In March, a private contractor with the Centers for Medicare and Medicaid Services (CMS) made a sudden, shocking decision that coverage would now be tied to an invasive, risky surgical biopsy. For the first time in six years, some 140,000 Medicare recipients would no longer be able to access this non-invasive blood test, which was able to be conducted at home and on a regular basis.
These new limits on vital organ transplant care will especially impact Black, Hispanic and Latino Americans, who together represent over 40% of transplant recipients in the U.S. Already disproportionately affected by the country’s massive organ shortage, minority communities often struggle to make it onto a donor list, spend more time on it, and are at higher risk of failure.
Jones Austin experienced this struggle in 2009 when, in desperate need of a bone marrow transplant to fight her leukemia, her chances for finding a match as a Black woman were significantly less than that of a white woman, even among a donor list of 8 million. Her husband, Shawn Austin, organized over 200 bone marrow drives nationwide, which led to an additional 13,000 people — 80% of them from ethnic minorities — added to the Be the Match registry.
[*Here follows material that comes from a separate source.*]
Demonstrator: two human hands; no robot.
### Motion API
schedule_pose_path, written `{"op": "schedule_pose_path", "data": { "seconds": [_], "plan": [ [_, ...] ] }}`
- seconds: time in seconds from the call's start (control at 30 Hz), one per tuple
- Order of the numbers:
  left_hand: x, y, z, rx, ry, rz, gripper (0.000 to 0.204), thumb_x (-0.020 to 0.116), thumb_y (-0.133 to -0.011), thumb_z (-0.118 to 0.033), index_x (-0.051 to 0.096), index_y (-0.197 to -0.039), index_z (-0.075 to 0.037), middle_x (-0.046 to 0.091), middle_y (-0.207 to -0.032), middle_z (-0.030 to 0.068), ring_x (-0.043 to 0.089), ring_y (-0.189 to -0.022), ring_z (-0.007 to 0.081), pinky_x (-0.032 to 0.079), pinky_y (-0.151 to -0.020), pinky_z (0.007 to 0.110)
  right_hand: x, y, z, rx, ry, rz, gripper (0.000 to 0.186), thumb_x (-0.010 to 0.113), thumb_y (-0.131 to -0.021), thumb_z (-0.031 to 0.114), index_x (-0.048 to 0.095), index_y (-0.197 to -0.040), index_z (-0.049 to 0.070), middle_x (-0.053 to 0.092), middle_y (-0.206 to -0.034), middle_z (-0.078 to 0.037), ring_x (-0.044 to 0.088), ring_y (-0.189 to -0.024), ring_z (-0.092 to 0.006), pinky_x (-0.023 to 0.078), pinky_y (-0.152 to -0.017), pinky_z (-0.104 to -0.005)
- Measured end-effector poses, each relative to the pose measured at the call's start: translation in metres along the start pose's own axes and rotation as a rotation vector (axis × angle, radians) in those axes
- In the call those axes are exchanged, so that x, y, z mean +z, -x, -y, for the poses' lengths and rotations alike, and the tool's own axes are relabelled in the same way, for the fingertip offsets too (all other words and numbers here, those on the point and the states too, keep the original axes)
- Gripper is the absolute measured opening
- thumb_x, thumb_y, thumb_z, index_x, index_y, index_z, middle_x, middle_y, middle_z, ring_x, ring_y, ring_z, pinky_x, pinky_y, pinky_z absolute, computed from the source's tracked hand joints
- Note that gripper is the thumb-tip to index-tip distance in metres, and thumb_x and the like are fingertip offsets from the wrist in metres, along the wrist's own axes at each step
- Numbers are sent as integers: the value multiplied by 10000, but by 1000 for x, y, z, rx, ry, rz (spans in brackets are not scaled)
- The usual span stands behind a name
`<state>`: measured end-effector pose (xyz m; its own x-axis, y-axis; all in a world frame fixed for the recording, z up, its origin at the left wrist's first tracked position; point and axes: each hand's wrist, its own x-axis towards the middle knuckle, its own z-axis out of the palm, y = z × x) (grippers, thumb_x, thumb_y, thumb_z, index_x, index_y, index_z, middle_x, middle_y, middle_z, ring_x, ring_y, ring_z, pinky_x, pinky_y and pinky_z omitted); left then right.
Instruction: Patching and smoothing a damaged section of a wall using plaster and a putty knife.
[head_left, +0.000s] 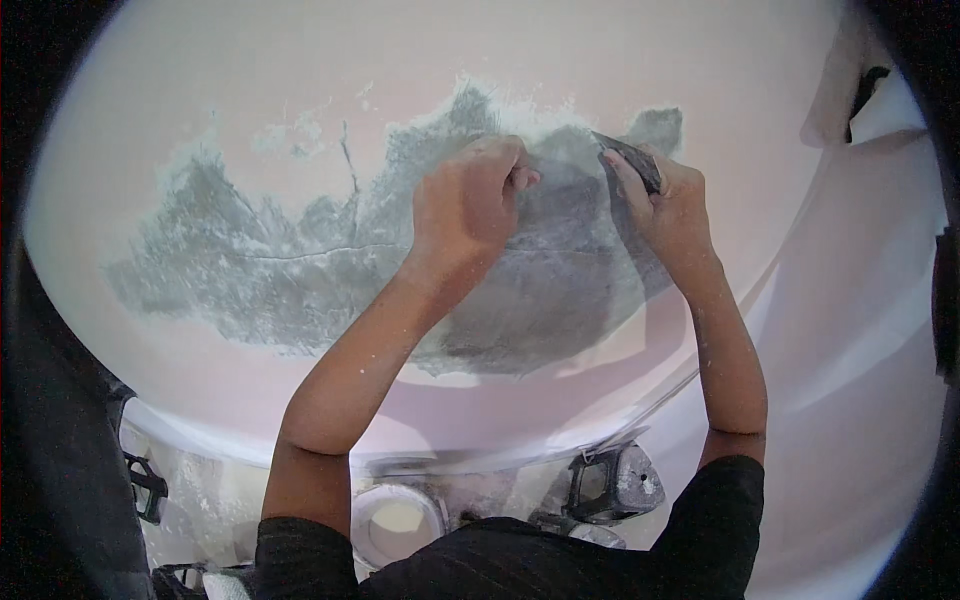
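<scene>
A pale pinkish-white curved surface (300, 60) spreads in front of me, with a large ragged grey patch (300, 250) across its middle. Thin crack-like lines run over the patch. My left hand (468, 198) is closed with its fingers curled under, over the upper middle of the patch; whatever it may hold is hidden. To its right, my right hand (672, 200) grips a dark flat piece (635, 165) between thumb and fingers, its pointed end towards the upper left. That piece lies at the upper right of the patch; its exact kind is unclear.
Below the surface's near rim stands a round white container (398, 525). A dusty dark box-like object (615, 485) is right of it. Another large pale curved surface (850, 350) rises at the right. Black material (60, 420) fills the lower left.
</scene>
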<state>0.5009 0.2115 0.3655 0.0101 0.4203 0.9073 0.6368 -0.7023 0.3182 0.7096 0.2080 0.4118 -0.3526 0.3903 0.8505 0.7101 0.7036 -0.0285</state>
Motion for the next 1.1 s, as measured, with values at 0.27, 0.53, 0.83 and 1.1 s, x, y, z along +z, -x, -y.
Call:
{"op": "schedule_pose_path", "data": {
  "seconds": [0.27, 0.53, 0.83, 1.1],
  "plan": [
    [-2, -1, -8, -14, 26, 17, 60, 540, -822, -58, 571, -771, -67, 655, -812, 83, 641, -807, 306, 482, -650, 413, -5, -1, 11, 83, -9, 26, 203, 608, -926, 195, 654, -999, 11, 651, -777, -191, 648, -665, -298, 496, -630, -353],
    [-5, -2, -5, -2, 21, 54, 54, 527, -819, -47, 563, -788, -73, 658, -818, 70, 640, -823, 305, 482, -658, 420, -8, -6, 9, 6, 76, 82, 186, 595, -927, 196, 615, -938, 12, 606, -726, -198, 616, -651, -327, 476, -610, -389],
    [-2, -5, -11, 48, -129, 22, 54, 526, -816, -74, 564, -778, -74, 628, -788, 95, 627, -809, 321, 479, -658, 427, -13, -16, 12, -14, 82, 163, 162, 586, -924, 187, 586, -920, 26, 600, -758, -215, 600, -688, -380, 465, -624, -423],
    [-4, -3, -6, 10, -109, -1, 65, 606, -796, -37, 565, -759, -69, 657, -772, 101, 650, -758, 319, 477, -617, 394, -23, -17, 39, 12, 3, 133, 188, 567, -925, 170, 624, -1012, 12, 642, -856, -208, 623, -788, -388, 488, -697, -414]
  ]
}}
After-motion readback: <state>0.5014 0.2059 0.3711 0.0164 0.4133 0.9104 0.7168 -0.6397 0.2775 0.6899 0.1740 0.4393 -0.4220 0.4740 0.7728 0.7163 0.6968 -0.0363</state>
While these efforts yielded matches for other patients on the waitlist, her life was ultimately saved through umbilical cord blood from two newborn Black boys. At the time, this still-revolutionary procedure had been conducted less than 30,000 times. Yet Jones Austin’s transplant was just step one in a long road to recovery, as organ rejection remains a daily threat. Cord blood stem cell transplants have a higher tolerance for genetic mismatch, and the blood is already stored and ready to use after a baby is born. In addition to her work advocating for anti-poverty policies and racial justice initiatives, Jones Austin has dedicated herself to raising awareness about bone marrow and umbilical cord donation to help others in the Black community.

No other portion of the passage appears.